Q. And, in fact, there are no peer reviewed articles by anyone advocating for intelligent design supported by pertinent experiments or calculations which provide detailed rigorous accounts of how intelligent design of any biological system occurred, is that correct?

A. That is correct, yes.

Jones had to make his decision on the basis of the evidence presented in his court, not on the basis of Luskin's list of publications.
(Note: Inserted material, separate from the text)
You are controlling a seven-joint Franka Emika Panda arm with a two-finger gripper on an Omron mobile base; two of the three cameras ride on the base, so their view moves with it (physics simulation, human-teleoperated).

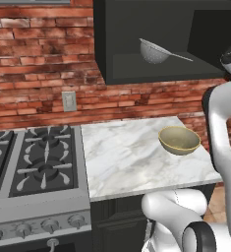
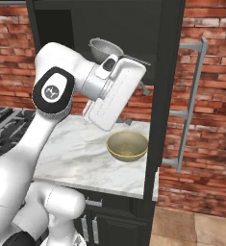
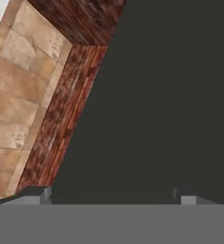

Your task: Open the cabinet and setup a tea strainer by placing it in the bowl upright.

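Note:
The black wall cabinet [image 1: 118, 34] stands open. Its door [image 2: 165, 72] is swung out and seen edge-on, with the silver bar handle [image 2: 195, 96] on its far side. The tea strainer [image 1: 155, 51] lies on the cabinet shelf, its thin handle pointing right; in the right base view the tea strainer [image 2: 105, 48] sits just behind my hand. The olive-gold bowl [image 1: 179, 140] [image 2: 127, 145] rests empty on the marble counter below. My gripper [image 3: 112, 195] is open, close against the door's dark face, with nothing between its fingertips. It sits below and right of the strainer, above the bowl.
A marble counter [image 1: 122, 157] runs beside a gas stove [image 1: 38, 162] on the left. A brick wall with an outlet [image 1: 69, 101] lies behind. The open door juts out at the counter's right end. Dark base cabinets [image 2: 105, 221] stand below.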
Of the documents Luskin lists in refutation of Jones' statements, one of them, a paper by Behe and Snoke, was addressed specifically in the case, and it did not support intelligent design. As Ed Brayton and others have pointed out, in cross-examination in the Dover trial it came out that the Behe and Snoke paper actually is strong evidence against the existence of irreducible complexity. (The Ed Brayton post may also now be found at scienceblogs.com.)

Luskin's list of alleged peer-reviewed publications supporting intelligent design hasn't undergone cross-examination in court (except for Behe and Snoke, the treatment of which in the trial Luskin fails to address). Were the publications introduced into the trial, there is little doubt that they would similarly have been torn apart due to lack of proper peer review, lack of original research, and lack of support for intelligent design, as has already occurred at the TalkOrigins site which Luskin links to (but fails to engage with).

2 comments:

elbogz said...

Dr. Behe's most remarkable comment was that astrology is a scientific theroy!

Q But you are clear, under your definition, the definition that sweeps in intelligent design, astrology is also a scientific theory, correct?
A Yes, that's correct. And let me explain under my definition of the word "theory," it is --**SNIP**

Jim Lippard said...

Dave:

That was indeed an illuminating remark, much like how Norman Geisler caused a stir during the McLean v. Arkansas creationism trial when he discussed the nature of UFOs (he thinks they're sent by the devil to attack the earth). (BTW, the McLean project looks likely to get the defense transcripts in the forseeable future, which includes Geisler's full remarks.)

Did you happen to catch the temporary promotion of Saddam Hussein's astrologer at Dembski's blog?